What no one seems to think about is the potential health consequences of this application of nanotech.
This is basically something made with particles that are much smaller than your cells. The material can probably get into your body by osmosis alone. Will the materials affect your body? Cause cancer? Get stuck in your lungs? Do something else that we don't know? There has been very little research on this area, and the little research that has been done is worrying. Putting this in consumer products is a very large and uncontrolled experiment.
We should be careful of starting to use materials like these with no further study or testing. There is a risk we might end up looking like the guys who brushed their teeth with radium or used a portable x-ray video machine to examine their kids' feet at the shoe store.
I agree with the call for caution regarding nanotech safety in general.

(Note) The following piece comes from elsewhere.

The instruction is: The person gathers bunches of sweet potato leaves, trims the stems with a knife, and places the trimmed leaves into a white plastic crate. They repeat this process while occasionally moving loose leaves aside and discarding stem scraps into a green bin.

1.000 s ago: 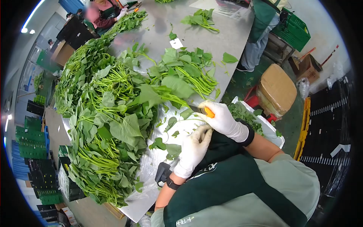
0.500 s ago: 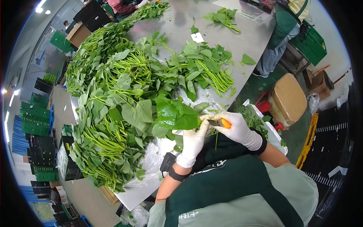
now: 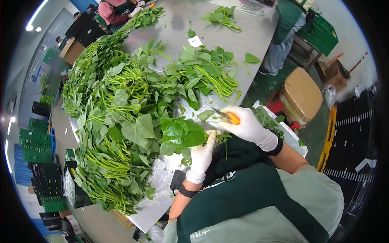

Firstly, as a technical nitpick, osmosis by definition is the diffusion of water across semi-permeable membranes. Stuff that is not water cannot move by osmosis. What you are worried about is stuff like the coating being able to just diffuse through your skin.
That said, having trawled through the companies literature [1], they actually only claim micron scale particles. For reference, your cells are typically 70-100 microns in diameter, so these particles are still comparatively huge. They are likely larger than most bacteria you will see.
Furthermore, since they are both hydro and fat phobic, they'd almost certainly have a very hard time diffusing your your skin, since your live cells have membranes made of (basically) fat, and then enclose a space that is mostly water.
From Wikipedia: "Osmosis is the net movement of solvent molecules through a partially permeable membrane into a region of higher solute concentration, in order to equalize the solute concentrations on the two sides." (http://en.wikipedia.org/wiki/Osmosis)
From dictionary.com: "
the tendency of a fluid, usually water, to pass through a semipermeable membrane into a solution where the solvent concentration is higher, thus equalizing the concentrations of materials on either side of the membrane." (http://dictionary.reference.com/browse/osmosis?s=t)
Nanoparticles would be the solute in this case. (If a foreign substance, and not water, were the solvent, you'd have problems regardless of how tiny the solent's particles were.)
Excellent points, and well explained. People who are smarter and more knowledgeable than I are certainly better qualified to put context around the significance of nano-tech. Regardless, It seems as though we are at or near a new nano-technology frontier.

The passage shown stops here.